L’intervention d’un étudiant de Paris Val-de-Seine permet d’offrir cette fraîcheur naïve et qui essaie de tenir tête au présentateur… et à Jean Nouvel.
Changer de pédagogie nécessite d’en définir les contours, de dire de quoi on parle en parlant de pédagogie. À mon avis, il ne s’agit pas de changer de pédagogie, mais de changer les paradigmes de l’architecture et de recentrer le tout sur les questions écologiques et sociales.
Le couplet sur l’albédo et l’idée de tout mettre en blanc, dont les routes, est extrêmement drôle parce que ça ne suffira pas. C’est très naïf !
Du positif donc !
Pourquoi c’est naïf ? C’est vrai qu’en écrivant cela, je peux passer pour un rustre et un indécrottable grincheux. Alors je vais expliquer les sous-entendus qui permettront à toutes et tous de comprendre cette remarque.
L’albédo est le pouvoir réfléchissant d’une surface. Plus la surface est claire, plus l’albédo est élevé, entre 0 et 1, mais souvent converti en pourcentage. Ainsi, 80% c’est un pouvoir de réflexion important comme le béton clair, la neige ou l’aluminium poli. Donc, en théorie c’est plutôt bien que la surface au sol réfléchisse puisque les rayons du soleil ne vont pas pénétrer et réchauffer le sol. Ils ne vont pas non plus se stocker dans le matériau et réfléchir sous forme d’infrarouge la nuit.
En revanche, lorsque les rayons repartent du sol (des matériaux réfléchissants) vers le ciel, ils repassent dans les nuages et l’atmosphère. Alors que les nuages vont absorber 3 à 5% des rayons réfléchis, l’atmosphère va en absorber 23%. Cela signifie que tous les rayons renvoyés ne vont pas repartir dans l’espace, mais réchauffer l’atmosphère. En quelque sorte, cela revient à déplacer le problème, et ne règle rien dans l’absolu.
De plus, en réchauffant l’atmosphère, nous réchauffons la planète, provoquons des dômes de chaleur, et ne réglons aucun problème lié au réchauffement climatique. Cela contribue à la formation d’ouragans, de tempêtes, etc.

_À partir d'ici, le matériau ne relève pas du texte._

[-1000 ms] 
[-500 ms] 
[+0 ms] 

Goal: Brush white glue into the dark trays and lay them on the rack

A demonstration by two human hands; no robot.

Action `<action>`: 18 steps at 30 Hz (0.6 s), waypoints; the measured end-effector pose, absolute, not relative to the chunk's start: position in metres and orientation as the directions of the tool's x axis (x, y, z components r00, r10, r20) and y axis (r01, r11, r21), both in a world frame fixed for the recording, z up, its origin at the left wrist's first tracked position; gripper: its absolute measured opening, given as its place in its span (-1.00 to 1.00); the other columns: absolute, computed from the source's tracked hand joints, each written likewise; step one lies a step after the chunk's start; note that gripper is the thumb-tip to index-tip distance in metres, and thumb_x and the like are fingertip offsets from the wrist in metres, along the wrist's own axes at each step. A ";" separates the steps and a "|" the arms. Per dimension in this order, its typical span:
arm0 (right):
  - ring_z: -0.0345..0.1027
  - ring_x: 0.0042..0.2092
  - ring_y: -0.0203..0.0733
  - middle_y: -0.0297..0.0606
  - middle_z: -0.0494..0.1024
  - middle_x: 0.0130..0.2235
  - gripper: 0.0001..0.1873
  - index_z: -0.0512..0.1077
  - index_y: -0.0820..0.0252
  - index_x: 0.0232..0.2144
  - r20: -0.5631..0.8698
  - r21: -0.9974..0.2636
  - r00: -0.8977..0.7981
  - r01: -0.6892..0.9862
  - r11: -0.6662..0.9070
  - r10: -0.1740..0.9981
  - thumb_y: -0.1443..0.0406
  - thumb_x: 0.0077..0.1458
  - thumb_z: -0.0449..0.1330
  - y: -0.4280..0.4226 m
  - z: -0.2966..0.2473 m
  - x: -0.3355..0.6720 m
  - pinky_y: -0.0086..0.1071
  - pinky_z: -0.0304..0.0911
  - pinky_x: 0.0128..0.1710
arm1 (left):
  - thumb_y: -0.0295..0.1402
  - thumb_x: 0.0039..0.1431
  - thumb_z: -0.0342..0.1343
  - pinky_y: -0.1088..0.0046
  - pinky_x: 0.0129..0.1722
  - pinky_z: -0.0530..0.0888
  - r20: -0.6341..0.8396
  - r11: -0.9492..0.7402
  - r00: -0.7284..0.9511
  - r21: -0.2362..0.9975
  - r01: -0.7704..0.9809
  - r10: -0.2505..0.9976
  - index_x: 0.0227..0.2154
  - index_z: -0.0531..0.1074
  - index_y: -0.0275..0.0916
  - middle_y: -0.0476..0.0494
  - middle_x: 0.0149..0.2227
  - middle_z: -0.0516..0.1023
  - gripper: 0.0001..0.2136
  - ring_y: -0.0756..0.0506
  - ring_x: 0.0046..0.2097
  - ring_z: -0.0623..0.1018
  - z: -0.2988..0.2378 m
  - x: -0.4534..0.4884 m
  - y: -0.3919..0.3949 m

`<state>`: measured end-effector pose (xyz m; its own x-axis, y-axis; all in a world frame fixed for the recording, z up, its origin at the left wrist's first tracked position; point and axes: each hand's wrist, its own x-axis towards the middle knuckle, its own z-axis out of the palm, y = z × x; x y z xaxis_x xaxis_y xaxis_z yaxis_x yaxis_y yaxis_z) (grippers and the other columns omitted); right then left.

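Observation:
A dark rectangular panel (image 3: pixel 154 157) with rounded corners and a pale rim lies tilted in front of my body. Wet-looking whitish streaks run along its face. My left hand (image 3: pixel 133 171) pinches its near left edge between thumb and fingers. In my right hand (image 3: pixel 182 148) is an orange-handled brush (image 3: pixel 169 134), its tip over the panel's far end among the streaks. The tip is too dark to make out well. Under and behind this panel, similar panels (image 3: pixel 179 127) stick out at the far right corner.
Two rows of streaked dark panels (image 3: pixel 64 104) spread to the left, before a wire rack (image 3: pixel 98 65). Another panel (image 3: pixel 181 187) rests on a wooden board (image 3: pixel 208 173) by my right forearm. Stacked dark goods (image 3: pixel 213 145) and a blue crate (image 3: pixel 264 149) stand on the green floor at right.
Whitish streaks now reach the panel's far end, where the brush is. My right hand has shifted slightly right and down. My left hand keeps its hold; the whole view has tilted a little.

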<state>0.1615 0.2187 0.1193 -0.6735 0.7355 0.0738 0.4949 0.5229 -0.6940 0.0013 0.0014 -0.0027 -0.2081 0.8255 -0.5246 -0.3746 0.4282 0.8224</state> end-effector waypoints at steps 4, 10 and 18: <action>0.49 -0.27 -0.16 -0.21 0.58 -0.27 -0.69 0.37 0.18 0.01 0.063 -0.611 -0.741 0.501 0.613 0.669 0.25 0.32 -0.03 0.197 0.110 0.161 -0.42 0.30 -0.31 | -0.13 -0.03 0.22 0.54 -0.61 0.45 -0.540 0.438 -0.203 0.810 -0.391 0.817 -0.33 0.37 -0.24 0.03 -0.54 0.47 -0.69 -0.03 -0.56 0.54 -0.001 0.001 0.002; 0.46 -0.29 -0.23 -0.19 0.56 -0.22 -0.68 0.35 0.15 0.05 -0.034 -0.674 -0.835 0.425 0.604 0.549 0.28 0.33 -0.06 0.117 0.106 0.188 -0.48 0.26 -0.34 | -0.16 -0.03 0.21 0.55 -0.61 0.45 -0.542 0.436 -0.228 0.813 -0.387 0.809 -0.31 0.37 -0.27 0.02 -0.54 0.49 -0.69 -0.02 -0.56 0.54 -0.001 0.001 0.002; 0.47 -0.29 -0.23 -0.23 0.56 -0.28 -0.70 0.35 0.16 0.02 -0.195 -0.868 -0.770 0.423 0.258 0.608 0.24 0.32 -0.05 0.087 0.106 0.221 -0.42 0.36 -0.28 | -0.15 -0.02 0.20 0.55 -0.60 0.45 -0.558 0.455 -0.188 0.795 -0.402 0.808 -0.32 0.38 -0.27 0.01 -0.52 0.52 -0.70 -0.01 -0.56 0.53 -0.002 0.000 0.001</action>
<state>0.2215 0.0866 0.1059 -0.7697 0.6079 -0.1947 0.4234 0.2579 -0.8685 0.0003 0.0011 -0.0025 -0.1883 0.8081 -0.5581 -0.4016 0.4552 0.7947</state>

Voilà pourquoi il est naïf de penser qu’en repeignant les murs et les toits en blanc on fera baisser la température générale de la planète. Au mieux, le réchauffement de l’atmosphère permettra de faire fondre les glaces polaires plus vite.
Les architectes ont l’habitude de déplacer les problèmes, par exemple, en réhabilitant des quartiers d’immeubles pour chasser les plus pauvres et mettre des plus riches à la place. Cela ne règle pas le problème des pauvres, mais déplace le problème. Un changement de paradigme est donc nécessaire pour voir les choses autrement, et pour ne pas déplacer le problème.
Ce qu’il faut, ce n’est pas un changement de pédagogie, c’est un changement de paradigme.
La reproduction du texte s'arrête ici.